Dicen que el Estado de derecho funciona. Y a veces, milagrosamente, funciona incluso contra quienes se creen el Estado mismo. Ahí tenemos el reciente varapalo judicial a Donald Trump, que ha descubierto, con sorpresa bíblica, que los jueces no siempre leen el guion del protagonista antes de dictar sentencia.
Mientras tanto, en Moncloa, Pedro Sánchez celebrando como si le hubieran perdonado la hipoteca del chalet. No por solidaridad institucional, no. Sino porque en esta partida de póker internacional, cuando dos titanes se lanzan amenazas arancelarias, siempre hay quien se alegra de no estar en la diana. Hoy respira tranquilo. Mañana… ya veremos.
Porque el poder es curioso. Se presenta con traje institucional, sonrisa diplomática y discurso inclusivo, pero cuando se descuida huele a azufre. Y no precisamente al incienso del Vaticano.
El club de los intocables (hasta que dejan de serlo).
El caso de Jeffrey Epstein fue la prueba de que existe un club muy exclusivo donde la membresía no se paga con cuotas, sino con silencio. Un club donde algunos poderosos jugaban a ser dioses, convencidos de que el dinero era un sacramento y la impunidad, un derecho natural.
En esa lista apareció el nombre del Príncipe Andrew, miembro de la realeza británica, que descubrió que la sangre azul no es impermeable al descrédito. El problema no es solo quién cayó.
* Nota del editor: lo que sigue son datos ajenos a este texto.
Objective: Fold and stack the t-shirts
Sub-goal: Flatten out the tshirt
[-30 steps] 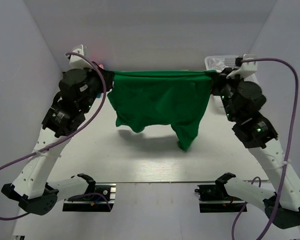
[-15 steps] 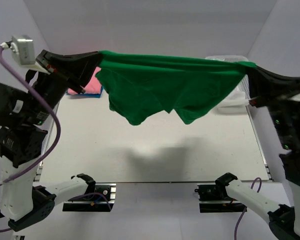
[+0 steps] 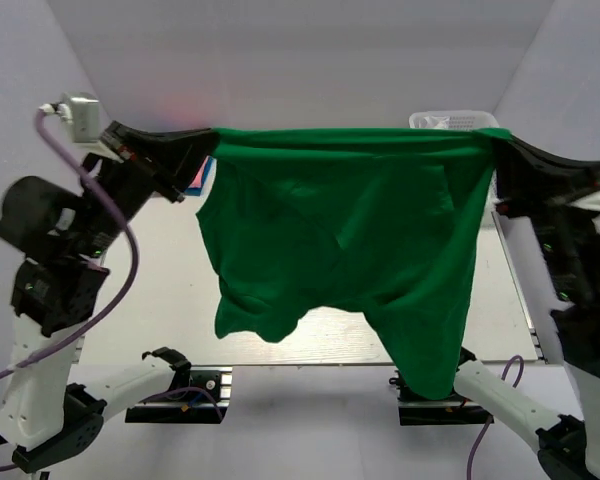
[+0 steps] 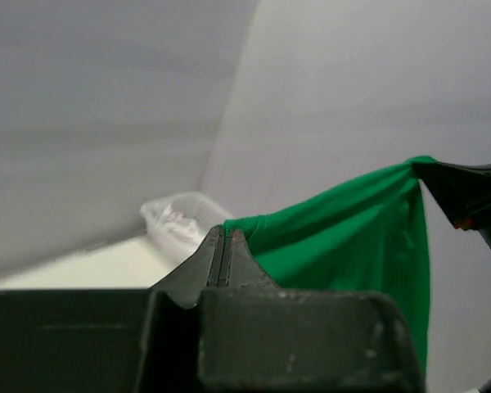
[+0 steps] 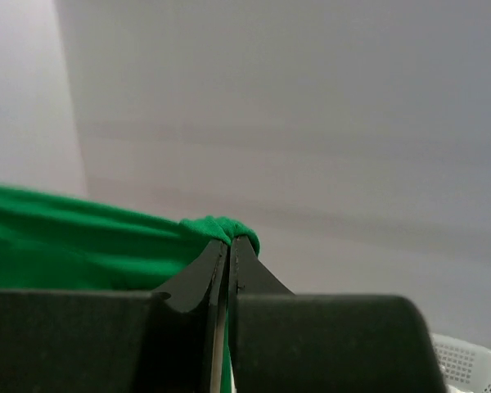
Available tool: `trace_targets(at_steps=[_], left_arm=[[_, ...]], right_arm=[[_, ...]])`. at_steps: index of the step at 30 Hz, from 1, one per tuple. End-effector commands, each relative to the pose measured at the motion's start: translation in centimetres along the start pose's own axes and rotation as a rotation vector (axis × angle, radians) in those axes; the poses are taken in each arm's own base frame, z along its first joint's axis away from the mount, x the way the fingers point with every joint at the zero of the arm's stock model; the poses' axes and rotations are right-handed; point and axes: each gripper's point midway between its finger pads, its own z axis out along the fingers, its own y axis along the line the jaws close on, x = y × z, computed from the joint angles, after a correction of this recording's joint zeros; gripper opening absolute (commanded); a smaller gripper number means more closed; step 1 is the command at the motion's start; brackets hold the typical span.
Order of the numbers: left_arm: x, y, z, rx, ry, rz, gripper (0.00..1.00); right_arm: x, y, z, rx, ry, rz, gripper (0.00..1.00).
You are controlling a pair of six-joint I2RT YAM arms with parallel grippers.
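The green t-shirt (image 3: pixel 350 230) is bright green, plain and soft. It hangs in the air above the table, spread wide. Its top edge is pulled nearly straight and level. The left end is pinched in the closed left gripper (image 3: pixel 212 148) and the right end in the closed right gripper (image 3: pixel 495 150). Below this edge the cloth falls freely with many folds. The bottom is uneven: the right part reaches lower than the left part, down past the near edge of the table. Behind its upper left corner, a small strip of pink and blue cloth (image 3: pixel 196 180) lies on the table, mostly hidden.
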Motion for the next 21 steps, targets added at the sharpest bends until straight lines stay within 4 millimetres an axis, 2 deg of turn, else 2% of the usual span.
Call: trace_targets(at_steps=[1,2,3,4,5,6,7,8,9,10,11,12,13,14,15,16,17,18,19,21], left_arm=[[3.9,8.9,0.7,-0.395,-0.019,-0.079,0.0],[5.2,11.2,0.7,-0.496,-0.018,-0.089,0.0],[8.5,13.2,1.0,-0.558,0.048,-0.095,0.0],[10.3,14.5,1.3,-0.597,0.084,-0.09,0.0],[12.4,16.0,1.5,-0.656,0.121,-0.109,0.0],[16.2,18.7,1.9,-0.739,0.218,-0.095,0.0],[18.3,20.3,1.9,-0.805,0.264,-0.093,0.0],[20.2,22.4,1.4,-0.909,0.288,-0.091,0.0],[22.8,23.7,0.9,-0.968,0.363,-0.084,0.0],[26.6,26.6,0.5,-1.063,0.448,-0.069,0.0],[28.5,28.2,-0.2,-1.119,0.489,-0.078,0.0],[29.8,29.2,-0.1,-1.139,0.525,-0.093,0.0],[31.5,30.4,-0.6,-1.179,0.558,-0.104,0.0],[34.3,31.7,-0.7,-1.191,0.629,-0.12,0.0],[34.9,33.2,-0.9,-1.208,0.63,-0.135,0.0],[35.7,34.1,-0.1,-1.192,0.626,-0.159,0.0],[35.9,34.9,0.5,-1.191,0.619,-0.168,0.0],[37.5,36.6,0.1,-1.223,0.642,-0.169,0.0],[38.0,37.1,0.9,-1.205,0.635,-0.167,0.0],[37.9,39.2,1.7,-1.214,0.603,-0.16,0.0]], right_arm=[[5.3,-3.8,3.4,0.23,0.037,-0.047,0.0],[8.4,-3.9,4.4,0.243,0.102,-0.054,0.0],[9.3,-4.6,4.9,0.286,0.099,-0.045,0.0],[10.9,-4.9,5.5,0.312,0.121,-0.041,0.0],[17.1,-4.8,6.8,0.322,0.235,-0.052,0.0],[19.2,-5.2,7.0,0.349,0.273,-0.056,0.0],[23.5,-4.9,7.5,0.352,0.348,-0.034,0.0],[26.8,-4.8,8.2,0.352,0.402,-0.04,0.0],[28.8,-4.5,8.3,0.343,0.441,-0.036,0.0],[32.7,-3.9,8.7,0.328,0.513,-0.015,0.0],[34.5,-3.9,8.9,0.323,0.55,-0.012,0.0],[38.9,-3.3,9.5,0.307,0.636,-0.016,0.0],[40.7,-3.5,9.5,0.304,0.682,-0.011,0.0],[42.1,-3.7,9.5,0.309,0.715,-0.019,0.0],[45.7,-3.7,10.1,0.316,0.775,-0.031,0.0],[47.1,-4.5,10.0,0.331,0.804,-0.036,0.0],[47.0,-4.5,11.1,0.331,0.797,-0.032,0.0],[50.7,-4.5,11.2,0.324,0.859,-0.037,0.0],[52.0,-4.7,11.0,0.315,0.895,-0.035,0.0],[54.2,-5.1,12.1,0.305,0.912,-0.021,0.0]])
El problema es cuántos no han caído.
Porque la pregunta incómoda sigue flotando en el aire:
¿cuántos monstruos con traje de etiqueta siguen brindando en salones privados mientras el resto discute en redes sociales?
El poder como droga dura.
Lord Acton lo dijo hace más de un siglo: “El poder tiende a corromper, y el poder absoluto corrompe absolutamente”.
Pero parece que nadie leyó la letra pequeña.
El poder es una droga sofisticada. No produce resaca moral inmediata. Empieza con pequeñas concesiones:
— “Esto es por el bien común.”
— “Es solo una excepción.”
— “Yo controlo la situación.”
Y cuando quieres darte cuenta, la excepción se convierte en norma y la norma en sistema.
En España tampoco estamos para tirar cohetes. Escándalos, ceses estratégicos, sumarios eternos, investigaciones que avanzan al ritmo de procesión en agosto… Y una sensación permanente de que siempre falta un capítulo por conocer.
Las sombras que nunca se disipan.
El caso de las niñas de Alcàsser sigue siendo una herida abierta en la memoria colectiva. Más allá de las teorías, de los rumores y de las sospechas, lo que permanece es una desconfianza profunda, cuando el poder toca un asunto, la verdad parece caminar más despacio.
Y esa es la raíz del problema. No es solo la corrupción económica. Es la corrupción moral. Es el privilegio blindado. Es la sensación de que existen dos justicias, una con toga y otra con alfombra roja.
Autócratas, demócratas… y el mismo espejo.
La ironía es deliciosa, los líderes se acusan mutuamente de autoritarismo mientras perfeccionan sus propios mecanismos de control. Se llaman populistas, ultras, progresistas, salvadores… pero el espejo devuelve siempre la misma imagen, la tentación de creerse imprescindible.
Y cuando alguien se cree imprescindible, empieza a comportarse como si fuera intocable.
El poder no distingue ideologías. Corrompe por igual a quien lleva bandera roja, azul o arcoíris. No entiende de izquierdas ni de derechas. Solo entiende de ambición.
El espejismo eterno.
Y aquí está el verdadero drama, muy en la línea de mi último libro: El Espejismo del Poder, la humanidad sigue cayendo en el mismo triángulo imposible. Creemos que cambiando de líder cambiaremos el sistema. Pero el sistema tiene la habilidad camaleónica de absorber a quien entra.
Como en la caverna de Platón, seguimos mirando sombras proyectadas en la pared mientras los titiriteros discuten en la penumbra.
El poder no es el problema.
El problema es el ser humano cuando cree que nadie puede vigilarlo.
Porque cuando el poder pierde el miedo a la justicia, empieza a jugar a ser dios.
Y ya sabemos cómo acaban siempre los dioses que se creen eternos.